Every survivor has a story. Mine started out on my way home from work one sunny June afternoon in 1983. My mom came to pick me up and we were riding in the car. I still remember the feeling of freedom as the wind blew through my long brown hair. Spring was always a season of rebirth to me after the long New York winters. I closed my eyes and smiled, completely unprepared to hear the next words spoken to me. “What’s that on your neck, honey”? Those words came from my mother as she noticed the lump embedded in my collarbone. I was an only child of young parents, 18 years old, a college freshman, coming from my first job I had been at for just four weeks. In this moment, everything changed.
My beautiful mother, concerned yet fearlessly collected, drove me immediately to the doctor. There are so many words cancer patients hear. They are foreign, confusing and terrifying. Words for the diagnosis of what is going on uncontrollably in your body, words for tests, drugs, machines you will be hauled in and out of, surgeries in hospitals you cannot fathom membership in. However, the unspoken words are the most wounding. Words like painless, normalcy, certainly. The words of your future become lost in a void of transition as you move from the pre-cancer world to the post diagnosis world. Mine was Hodgkin lymphoma IIA. That beautiful June evening, even now, my own words have echo, “Daddy, I don’t want to die.”

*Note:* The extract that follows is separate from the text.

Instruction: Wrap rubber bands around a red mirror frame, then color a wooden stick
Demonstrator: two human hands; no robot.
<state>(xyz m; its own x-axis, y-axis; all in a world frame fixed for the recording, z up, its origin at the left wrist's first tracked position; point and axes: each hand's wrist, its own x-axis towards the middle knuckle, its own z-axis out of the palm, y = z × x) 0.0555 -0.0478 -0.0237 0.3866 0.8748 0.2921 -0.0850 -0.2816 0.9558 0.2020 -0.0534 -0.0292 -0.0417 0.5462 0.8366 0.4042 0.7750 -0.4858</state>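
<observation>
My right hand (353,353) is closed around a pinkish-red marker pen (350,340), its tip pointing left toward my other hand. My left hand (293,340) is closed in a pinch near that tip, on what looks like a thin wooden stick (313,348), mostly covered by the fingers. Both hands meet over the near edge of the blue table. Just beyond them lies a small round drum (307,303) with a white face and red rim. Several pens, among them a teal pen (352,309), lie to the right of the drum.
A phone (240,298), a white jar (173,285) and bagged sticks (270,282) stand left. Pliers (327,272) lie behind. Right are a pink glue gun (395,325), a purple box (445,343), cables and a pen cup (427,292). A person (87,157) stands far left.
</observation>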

My journey included surgery, chemotherapy, radiation, side effects, anxiety and a sense of heightened awareness that is hard to explain. However, it also included unexpected gifts beyond imagination. I clearly remember my hospital buddies who I saw on a regular basis, and the life lessons they taught me. They unknowingly carried me on their air.
I lived, graduated college, married, opened businesses, and birthed three children. In an emotional switch, I lived to see my dear oncologist die. He gave our family the subtle gift of hope through his unusually casual demeanor. I will forever honor our memories and live fully, he always wanted me to. I am here today because others have sacrificed in so many ways, and I will not waste precious time. My world now centers on words like serve, empathy, persevere, integrity, boundaries, purity, action, passion and hope. I have always believed that one person can make a difference. Save just one life and you save worlds.